* [Task brief] Would you restate word for word the lines of the listing, beginning at the first and ending with the line that holds "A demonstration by"?
>>>>
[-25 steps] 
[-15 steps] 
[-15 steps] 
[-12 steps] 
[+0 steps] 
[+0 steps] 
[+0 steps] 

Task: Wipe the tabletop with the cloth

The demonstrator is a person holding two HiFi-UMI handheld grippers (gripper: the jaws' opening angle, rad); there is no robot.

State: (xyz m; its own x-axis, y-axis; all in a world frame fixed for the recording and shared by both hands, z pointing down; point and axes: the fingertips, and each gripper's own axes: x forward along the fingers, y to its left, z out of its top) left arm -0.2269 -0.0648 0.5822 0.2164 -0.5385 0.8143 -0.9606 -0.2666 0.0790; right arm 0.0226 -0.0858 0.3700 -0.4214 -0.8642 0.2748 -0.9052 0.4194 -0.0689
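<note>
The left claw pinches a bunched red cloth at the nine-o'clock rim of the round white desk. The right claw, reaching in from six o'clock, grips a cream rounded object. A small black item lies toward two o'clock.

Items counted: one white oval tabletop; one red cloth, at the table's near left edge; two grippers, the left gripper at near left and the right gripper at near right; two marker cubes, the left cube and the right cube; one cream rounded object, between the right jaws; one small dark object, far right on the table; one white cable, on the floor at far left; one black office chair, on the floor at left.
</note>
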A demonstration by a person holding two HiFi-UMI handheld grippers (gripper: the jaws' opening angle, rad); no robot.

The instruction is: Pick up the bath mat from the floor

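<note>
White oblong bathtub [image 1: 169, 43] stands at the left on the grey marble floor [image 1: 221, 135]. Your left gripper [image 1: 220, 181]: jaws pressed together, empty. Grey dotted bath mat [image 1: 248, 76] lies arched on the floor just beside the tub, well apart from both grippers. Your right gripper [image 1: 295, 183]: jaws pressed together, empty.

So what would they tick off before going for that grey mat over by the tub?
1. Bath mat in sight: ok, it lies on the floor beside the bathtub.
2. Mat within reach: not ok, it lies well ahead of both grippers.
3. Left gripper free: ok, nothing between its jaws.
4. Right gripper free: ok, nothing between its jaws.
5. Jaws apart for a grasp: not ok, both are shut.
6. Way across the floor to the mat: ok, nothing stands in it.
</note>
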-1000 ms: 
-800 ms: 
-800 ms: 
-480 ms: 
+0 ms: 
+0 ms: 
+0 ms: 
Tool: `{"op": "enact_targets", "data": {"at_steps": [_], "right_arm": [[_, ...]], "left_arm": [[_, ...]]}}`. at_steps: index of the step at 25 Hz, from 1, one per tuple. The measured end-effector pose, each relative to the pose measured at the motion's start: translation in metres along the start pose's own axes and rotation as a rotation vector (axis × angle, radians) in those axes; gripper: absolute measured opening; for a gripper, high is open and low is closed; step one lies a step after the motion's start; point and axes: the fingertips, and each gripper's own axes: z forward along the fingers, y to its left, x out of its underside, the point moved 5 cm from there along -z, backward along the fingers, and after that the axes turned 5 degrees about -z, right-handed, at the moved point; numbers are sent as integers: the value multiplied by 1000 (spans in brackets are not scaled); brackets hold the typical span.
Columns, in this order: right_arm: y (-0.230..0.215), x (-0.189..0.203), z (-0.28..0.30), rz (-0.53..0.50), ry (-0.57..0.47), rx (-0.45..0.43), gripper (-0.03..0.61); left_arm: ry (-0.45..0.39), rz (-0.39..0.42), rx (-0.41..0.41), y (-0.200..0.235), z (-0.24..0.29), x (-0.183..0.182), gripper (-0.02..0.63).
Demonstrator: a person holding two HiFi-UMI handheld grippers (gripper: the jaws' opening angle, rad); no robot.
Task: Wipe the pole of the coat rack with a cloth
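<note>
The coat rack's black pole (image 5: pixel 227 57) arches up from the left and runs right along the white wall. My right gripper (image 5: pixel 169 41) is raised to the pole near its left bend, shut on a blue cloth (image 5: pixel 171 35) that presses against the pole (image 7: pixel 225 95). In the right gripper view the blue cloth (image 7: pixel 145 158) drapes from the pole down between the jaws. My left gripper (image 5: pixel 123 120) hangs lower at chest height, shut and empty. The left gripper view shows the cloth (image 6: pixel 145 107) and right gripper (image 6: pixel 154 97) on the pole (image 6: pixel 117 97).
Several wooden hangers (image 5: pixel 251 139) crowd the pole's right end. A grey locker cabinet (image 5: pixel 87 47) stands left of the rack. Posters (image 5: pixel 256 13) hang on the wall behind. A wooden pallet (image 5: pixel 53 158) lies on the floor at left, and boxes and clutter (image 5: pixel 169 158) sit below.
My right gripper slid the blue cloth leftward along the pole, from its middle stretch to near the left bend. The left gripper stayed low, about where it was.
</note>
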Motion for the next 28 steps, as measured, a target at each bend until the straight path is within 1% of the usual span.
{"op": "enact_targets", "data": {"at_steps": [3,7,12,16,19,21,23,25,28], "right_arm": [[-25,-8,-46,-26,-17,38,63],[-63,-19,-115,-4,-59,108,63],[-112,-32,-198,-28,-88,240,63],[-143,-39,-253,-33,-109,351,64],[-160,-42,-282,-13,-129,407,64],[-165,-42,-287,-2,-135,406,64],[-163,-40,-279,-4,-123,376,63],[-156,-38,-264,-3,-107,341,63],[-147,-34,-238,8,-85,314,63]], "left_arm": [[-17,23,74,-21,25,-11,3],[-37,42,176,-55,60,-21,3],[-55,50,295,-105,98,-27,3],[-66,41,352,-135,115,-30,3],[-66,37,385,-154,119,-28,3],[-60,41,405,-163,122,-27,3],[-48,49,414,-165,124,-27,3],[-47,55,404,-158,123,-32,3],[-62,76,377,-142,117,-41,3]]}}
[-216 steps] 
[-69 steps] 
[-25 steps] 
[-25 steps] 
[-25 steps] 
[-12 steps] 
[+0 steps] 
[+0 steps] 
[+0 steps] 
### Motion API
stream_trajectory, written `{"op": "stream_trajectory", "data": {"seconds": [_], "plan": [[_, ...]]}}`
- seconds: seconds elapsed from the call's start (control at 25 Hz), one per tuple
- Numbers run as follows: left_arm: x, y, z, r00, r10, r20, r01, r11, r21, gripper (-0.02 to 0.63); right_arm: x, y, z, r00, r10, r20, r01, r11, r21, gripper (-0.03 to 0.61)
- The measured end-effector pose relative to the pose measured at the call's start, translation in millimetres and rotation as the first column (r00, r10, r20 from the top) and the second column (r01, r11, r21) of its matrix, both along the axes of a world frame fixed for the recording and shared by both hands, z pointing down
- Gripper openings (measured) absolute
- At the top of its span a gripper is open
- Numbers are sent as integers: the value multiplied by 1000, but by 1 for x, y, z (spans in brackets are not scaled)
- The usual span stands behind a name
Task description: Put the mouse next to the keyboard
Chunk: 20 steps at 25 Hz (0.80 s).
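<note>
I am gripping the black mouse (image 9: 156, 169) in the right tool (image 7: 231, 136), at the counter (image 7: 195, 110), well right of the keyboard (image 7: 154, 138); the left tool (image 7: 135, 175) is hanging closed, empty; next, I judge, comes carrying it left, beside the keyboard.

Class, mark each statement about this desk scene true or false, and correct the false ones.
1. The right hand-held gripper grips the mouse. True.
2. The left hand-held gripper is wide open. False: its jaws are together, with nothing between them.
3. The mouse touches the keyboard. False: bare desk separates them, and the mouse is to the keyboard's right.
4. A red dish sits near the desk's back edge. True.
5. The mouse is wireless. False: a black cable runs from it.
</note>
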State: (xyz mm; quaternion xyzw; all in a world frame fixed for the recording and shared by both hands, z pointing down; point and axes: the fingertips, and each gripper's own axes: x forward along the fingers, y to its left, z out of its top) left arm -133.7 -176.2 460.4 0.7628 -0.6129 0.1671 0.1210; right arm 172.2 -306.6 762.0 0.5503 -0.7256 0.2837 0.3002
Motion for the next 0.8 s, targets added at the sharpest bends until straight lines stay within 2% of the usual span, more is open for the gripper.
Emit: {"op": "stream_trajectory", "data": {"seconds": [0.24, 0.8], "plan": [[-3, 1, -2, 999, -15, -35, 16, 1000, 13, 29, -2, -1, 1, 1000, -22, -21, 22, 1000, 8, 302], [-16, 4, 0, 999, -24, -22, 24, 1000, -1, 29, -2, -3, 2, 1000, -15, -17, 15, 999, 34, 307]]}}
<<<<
* [Exercise answer]
[-25 steps] 
[-15 steps] 
[-15 steps] 
[-12 steps] 
[+0 steps] 
[+0 steps] 
[+0 steps] 

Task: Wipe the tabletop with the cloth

The demonstrator is a person holding two HiFi-UMI handheld grippers (gripper: the jaws' opening angle, rad); there is no robot.

State: (xyz m; its own x-axis, y-axis; all in a world frame fixed for the recording and shared by both hands, z pointing down; point and axes: the fingertips, and each gripper's own axes: x forward along the fingers, y to its left, z out of its top) left arm -0.2269 -0.0648 0.5822 0.2164 -0.5385 0.8143 -0.9606 -0.2666 0.0790; right arm 0.0226 -0.0858 0.3700 -0.4214 -0.8642 0.2748 -0.9052 0.4194 -0.0689
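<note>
The left claw pinches a bunched red cloth at the nine-o'clock rim of the round white desk. The right claw, reaching in from six o'clock, grips a cream rounded object. A small black item lies toward two o'clock.

Items counted: one white oval tabletop; one red cloth, at the table's near left edge; two grippers, the left gripper at near left and the right gripper at near right; two marker cubes, the left cube and the right cube; one cream rounded object, between the right jaws; one small dark object, far right on the table; one white cable, on the floor at far left; one black office chair, on the floor at left.
</note>
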A demonstration by a person holding two HiFi-UMI handheld grippers (gripper: the jaws' opening angle, rad); no robot.

Nothing further is needed to complete this exercise.